I guess my ass was able to hold out longer than expected.

Friday, November 03, 2006

Emily discovers Nutella


Oh my. In an effort to get Emily to eat her toast, which she requested but then refused, I slathered it with peanut butter and nutella. Um, she seemed to like it.

Every day (almost) lately Emily has been helping me bake. It started slowly in the summer when we baked her birthday cake at the cottage. It really took off when Beth was here in September and she and Emily baked together everyday. Sometimes twice a day.

Now, I am baking my own bread (seems crazy, but isn't really when you have a kick-ass mixer with a dough hook) and Emily loves to help, of course. John took some pictures today. The kitchen floor is in a constant state of needing to be mopped.

Halloween photos


Emily did go out for Halloween, even with her cold.... and loved it. Although you wouldn't know it by the photo below that makes her look like she's going out under protest. I probably would have protested in fact... this was my first chance to collect candy in years!


Thursday, November 02, 2006

Tortiere be damned

Because Beth said she is always hoping for photos of the nieces, I have left behind a very untidy house (something I usually can't stand) and dinner preparations to upload some halloween photos (no costume ones yet, but they're coming) and a few of Hope.

She seems to have developed a bit of a mohawk.

Wrap up of the saga of the hemorrhoids

I gave in and got a prescription. It was the best thing I did in regards to the 'roids. Within 3 days, the hemorrhoid has been blasted to almost oblivion. Combined with the "cushion bum sore mummy," as Emily calls it, I'm feeling almost 100% aside from the fatigue fog I'm walking around in lately due to Emily having a cold and therefore waking up in the night usually right after I finish a 45 minute breastfeeding session with Hope (she's a bit of a gourmand when it comes to enjoying her meals). I think the roid cream and the cold may be related as the walk-in clinic is the only place I can think of where I may have picked up any germs. I seem to be a carrier though rather than having the cold myself, thankfully.

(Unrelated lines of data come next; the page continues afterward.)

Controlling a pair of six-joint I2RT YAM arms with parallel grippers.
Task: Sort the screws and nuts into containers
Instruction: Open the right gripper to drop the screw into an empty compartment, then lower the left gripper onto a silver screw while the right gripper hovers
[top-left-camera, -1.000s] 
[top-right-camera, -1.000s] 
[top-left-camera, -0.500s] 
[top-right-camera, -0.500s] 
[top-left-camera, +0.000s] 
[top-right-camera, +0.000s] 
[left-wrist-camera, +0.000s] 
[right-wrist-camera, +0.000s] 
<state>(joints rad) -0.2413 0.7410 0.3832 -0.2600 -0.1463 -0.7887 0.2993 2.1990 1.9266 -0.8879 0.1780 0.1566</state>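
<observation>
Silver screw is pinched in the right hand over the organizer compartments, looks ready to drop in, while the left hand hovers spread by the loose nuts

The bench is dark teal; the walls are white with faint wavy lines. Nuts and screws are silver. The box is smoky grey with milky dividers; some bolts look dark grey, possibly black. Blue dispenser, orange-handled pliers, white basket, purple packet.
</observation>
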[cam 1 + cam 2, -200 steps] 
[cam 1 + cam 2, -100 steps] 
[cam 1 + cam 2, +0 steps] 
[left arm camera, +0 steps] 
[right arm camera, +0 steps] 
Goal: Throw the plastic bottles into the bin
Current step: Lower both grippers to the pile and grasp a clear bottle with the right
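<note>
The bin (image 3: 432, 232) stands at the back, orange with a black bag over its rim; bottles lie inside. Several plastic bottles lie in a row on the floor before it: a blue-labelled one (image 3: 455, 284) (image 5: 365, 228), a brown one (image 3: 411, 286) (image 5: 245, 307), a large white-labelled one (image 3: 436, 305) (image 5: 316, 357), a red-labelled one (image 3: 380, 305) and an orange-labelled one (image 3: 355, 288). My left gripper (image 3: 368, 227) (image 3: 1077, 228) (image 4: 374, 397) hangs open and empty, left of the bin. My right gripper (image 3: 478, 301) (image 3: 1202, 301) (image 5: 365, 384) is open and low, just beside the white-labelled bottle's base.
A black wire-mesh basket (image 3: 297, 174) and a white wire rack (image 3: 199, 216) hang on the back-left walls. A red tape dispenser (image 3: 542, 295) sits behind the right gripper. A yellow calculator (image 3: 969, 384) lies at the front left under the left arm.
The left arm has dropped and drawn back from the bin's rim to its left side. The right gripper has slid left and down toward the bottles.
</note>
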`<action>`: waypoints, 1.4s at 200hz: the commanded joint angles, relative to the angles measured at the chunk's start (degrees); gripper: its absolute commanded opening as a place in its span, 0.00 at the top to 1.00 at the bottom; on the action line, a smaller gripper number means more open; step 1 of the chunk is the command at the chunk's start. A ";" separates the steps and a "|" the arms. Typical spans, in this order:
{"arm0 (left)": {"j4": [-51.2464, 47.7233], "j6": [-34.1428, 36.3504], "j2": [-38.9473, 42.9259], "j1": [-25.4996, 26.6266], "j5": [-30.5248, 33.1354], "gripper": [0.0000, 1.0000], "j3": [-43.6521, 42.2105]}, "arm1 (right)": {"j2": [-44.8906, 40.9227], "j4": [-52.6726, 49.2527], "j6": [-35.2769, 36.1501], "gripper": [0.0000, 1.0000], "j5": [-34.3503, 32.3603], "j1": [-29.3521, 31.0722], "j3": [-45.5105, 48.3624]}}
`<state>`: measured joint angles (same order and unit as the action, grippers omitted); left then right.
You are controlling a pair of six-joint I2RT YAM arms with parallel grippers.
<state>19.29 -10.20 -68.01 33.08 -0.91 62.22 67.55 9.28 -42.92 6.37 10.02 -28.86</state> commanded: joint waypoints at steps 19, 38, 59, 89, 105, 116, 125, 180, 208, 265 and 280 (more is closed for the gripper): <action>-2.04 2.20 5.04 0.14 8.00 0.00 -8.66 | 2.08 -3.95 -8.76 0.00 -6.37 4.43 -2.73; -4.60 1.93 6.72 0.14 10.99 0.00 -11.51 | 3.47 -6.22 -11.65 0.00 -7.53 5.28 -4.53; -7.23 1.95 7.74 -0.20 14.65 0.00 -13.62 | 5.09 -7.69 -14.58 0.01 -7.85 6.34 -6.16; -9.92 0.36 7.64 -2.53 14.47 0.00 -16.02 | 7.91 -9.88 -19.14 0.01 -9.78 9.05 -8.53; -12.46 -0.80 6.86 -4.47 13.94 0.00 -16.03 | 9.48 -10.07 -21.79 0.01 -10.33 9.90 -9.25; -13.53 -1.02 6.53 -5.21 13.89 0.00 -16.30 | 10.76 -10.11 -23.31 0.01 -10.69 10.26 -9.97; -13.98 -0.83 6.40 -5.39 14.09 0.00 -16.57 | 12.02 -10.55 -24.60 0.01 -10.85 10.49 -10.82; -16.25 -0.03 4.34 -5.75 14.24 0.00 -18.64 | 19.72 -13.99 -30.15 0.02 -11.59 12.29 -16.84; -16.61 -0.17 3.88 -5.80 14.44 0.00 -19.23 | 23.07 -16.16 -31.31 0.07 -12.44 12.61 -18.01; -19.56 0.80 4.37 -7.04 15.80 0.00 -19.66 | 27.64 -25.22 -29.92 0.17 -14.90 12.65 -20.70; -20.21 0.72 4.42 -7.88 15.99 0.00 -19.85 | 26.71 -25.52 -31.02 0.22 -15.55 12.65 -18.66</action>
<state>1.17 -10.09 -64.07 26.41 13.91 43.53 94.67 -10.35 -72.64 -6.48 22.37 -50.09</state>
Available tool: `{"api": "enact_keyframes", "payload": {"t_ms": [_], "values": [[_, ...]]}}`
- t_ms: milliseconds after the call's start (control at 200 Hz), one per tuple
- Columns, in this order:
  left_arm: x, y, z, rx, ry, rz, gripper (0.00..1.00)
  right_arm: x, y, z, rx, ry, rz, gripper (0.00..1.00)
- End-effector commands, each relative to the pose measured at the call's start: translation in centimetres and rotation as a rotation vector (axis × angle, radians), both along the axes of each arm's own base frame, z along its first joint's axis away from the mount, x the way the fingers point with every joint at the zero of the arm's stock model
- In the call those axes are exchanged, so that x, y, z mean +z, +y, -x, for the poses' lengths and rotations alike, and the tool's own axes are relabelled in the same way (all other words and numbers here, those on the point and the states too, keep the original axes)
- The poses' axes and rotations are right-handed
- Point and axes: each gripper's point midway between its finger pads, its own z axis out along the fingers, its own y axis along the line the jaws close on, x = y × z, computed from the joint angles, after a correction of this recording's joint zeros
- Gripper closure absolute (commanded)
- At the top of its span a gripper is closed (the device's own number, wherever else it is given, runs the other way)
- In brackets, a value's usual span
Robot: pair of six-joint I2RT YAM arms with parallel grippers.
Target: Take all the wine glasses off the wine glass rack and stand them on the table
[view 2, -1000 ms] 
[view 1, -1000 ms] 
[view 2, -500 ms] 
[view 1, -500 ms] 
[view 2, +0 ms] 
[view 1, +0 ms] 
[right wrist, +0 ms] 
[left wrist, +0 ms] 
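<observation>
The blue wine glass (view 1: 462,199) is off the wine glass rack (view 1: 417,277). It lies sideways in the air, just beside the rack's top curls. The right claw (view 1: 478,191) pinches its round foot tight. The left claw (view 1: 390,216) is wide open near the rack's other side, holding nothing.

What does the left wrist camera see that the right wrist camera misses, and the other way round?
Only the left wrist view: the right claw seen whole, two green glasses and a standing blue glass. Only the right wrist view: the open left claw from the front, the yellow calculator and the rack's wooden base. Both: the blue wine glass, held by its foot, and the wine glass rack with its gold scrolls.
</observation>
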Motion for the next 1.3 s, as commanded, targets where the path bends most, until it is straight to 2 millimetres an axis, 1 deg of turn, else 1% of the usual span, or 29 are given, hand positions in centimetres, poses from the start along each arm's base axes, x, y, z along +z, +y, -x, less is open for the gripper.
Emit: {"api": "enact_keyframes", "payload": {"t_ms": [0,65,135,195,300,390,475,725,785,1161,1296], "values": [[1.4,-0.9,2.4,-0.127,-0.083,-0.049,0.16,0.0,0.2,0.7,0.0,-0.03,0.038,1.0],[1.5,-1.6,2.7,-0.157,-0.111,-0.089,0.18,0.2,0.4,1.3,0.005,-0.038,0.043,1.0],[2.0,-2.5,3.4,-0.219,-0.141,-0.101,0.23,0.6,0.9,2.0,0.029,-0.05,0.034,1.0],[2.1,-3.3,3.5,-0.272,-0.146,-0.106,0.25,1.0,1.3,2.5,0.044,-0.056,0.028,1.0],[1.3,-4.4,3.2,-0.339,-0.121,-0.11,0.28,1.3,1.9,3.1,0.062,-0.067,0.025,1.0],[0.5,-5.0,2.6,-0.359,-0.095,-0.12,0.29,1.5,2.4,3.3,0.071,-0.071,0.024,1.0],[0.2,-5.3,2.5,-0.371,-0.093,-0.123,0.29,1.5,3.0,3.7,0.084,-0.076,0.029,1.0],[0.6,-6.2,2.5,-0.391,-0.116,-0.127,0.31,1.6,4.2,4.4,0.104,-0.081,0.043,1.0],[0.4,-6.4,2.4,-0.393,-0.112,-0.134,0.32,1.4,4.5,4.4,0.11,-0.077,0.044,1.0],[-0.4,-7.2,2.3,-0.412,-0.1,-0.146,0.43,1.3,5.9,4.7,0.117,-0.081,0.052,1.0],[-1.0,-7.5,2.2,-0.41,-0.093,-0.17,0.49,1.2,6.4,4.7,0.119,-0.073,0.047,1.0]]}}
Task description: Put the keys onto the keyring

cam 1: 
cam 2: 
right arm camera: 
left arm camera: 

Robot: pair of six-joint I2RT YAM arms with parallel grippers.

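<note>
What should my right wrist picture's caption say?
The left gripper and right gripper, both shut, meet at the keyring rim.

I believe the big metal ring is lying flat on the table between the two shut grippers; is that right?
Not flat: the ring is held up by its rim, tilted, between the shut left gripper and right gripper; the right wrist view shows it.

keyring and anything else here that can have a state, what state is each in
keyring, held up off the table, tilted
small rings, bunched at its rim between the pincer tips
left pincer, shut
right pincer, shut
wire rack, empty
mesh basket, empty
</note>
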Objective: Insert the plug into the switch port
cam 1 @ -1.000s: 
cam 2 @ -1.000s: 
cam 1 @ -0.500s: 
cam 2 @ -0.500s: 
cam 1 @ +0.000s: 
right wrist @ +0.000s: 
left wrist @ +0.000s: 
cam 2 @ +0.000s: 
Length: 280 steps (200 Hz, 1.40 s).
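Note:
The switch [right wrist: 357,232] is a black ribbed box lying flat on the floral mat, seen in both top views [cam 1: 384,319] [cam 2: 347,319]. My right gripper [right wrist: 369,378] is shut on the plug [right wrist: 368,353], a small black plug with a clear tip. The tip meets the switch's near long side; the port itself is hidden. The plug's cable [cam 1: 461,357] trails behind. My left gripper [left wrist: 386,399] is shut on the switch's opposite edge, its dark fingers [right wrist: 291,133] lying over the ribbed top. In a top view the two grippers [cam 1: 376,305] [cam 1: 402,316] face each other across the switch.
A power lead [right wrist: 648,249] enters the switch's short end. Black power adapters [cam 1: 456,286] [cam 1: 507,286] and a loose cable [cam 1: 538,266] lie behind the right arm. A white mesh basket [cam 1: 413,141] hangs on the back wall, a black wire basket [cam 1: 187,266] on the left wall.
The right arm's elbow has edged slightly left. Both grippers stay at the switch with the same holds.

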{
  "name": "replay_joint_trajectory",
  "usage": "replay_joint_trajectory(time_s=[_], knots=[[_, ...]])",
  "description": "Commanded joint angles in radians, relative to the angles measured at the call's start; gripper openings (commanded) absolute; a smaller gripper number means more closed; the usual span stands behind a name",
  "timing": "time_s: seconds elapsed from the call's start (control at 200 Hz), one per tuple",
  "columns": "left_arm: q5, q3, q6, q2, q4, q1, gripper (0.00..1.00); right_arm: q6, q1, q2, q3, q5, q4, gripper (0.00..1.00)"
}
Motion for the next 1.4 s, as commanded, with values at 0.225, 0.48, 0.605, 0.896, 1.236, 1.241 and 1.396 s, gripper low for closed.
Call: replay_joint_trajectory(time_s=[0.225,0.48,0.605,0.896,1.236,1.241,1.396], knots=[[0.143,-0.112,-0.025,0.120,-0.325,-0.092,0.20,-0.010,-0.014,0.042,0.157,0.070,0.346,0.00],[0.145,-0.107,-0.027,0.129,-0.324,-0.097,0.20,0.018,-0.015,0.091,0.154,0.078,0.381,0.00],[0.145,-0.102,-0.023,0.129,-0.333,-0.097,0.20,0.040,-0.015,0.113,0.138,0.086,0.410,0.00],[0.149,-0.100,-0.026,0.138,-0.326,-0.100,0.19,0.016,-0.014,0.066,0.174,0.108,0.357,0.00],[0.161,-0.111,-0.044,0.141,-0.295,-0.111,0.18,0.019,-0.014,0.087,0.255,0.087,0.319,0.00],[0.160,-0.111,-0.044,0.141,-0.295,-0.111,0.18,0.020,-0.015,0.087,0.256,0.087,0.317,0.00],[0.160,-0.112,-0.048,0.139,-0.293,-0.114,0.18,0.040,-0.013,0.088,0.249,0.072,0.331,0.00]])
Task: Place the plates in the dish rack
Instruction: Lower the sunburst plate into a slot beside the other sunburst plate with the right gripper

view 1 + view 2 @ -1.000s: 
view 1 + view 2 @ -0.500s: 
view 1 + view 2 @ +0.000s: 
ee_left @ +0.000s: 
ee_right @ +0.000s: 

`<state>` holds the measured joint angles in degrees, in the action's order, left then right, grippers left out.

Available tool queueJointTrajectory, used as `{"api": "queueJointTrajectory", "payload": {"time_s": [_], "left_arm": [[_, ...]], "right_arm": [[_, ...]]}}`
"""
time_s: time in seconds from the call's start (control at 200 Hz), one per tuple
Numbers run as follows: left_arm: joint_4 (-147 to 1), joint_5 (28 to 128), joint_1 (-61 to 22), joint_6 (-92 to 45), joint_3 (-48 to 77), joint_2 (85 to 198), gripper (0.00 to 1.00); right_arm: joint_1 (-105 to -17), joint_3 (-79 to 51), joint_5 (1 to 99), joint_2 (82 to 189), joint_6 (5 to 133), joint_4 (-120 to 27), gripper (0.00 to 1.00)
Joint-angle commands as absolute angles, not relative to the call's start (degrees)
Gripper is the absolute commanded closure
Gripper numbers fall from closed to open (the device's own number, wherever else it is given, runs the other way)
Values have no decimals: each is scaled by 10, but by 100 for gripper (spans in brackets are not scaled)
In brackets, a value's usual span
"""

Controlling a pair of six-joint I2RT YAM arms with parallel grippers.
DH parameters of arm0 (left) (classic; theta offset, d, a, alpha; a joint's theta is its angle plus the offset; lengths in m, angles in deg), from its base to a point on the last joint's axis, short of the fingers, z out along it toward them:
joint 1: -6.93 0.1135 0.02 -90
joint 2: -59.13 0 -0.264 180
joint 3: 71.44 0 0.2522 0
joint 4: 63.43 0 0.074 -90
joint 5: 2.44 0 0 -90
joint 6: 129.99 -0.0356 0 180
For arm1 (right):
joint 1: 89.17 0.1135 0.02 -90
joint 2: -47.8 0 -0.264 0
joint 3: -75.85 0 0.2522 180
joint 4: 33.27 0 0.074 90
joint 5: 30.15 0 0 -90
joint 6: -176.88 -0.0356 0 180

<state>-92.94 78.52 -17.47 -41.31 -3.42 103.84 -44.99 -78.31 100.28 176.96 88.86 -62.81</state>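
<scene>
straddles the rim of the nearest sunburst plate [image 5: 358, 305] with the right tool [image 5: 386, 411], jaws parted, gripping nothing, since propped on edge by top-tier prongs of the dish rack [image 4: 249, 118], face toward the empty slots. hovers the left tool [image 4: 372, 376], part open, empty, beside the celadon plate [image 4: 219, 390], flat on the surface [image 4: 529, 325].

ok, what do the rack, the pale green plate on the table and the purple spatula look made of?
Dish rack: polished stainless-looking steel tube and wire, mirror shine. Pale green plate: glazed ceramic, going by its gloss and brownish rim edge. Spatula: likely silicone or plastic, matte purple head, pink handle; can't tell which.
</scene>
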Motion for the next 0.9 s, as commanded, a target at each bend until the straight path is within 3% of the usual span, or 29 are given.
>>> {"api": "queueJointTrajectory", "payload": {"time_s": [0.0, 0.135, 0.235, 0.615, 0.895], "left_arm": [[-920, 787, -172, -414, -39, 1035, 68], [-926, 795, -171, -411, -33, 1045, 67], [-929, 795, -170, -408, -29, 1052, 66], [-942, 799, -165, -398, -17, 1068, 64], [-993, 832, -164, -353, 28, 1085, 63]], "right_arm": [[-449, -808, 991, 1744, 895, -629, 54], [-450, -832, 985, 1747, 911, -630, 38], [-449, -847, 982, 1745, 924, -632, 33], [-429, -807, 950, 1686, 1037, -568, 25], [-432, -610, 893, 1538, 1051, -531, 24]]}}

The potty training is still humming along. I actually feel like we're on the road to being diaper-free with Emily. Yesterday she wore "big girl underwear" to the library and back with no accidents. In fact she wore the underwear a lot yesterday with no accidents. Sweet. Hopefully there will be no backward steps now regarding the toilet.

I have some pictures to post of Hope but not until tomorrow because there is a tortiere that needs making for supper. Mmm-mmm, good.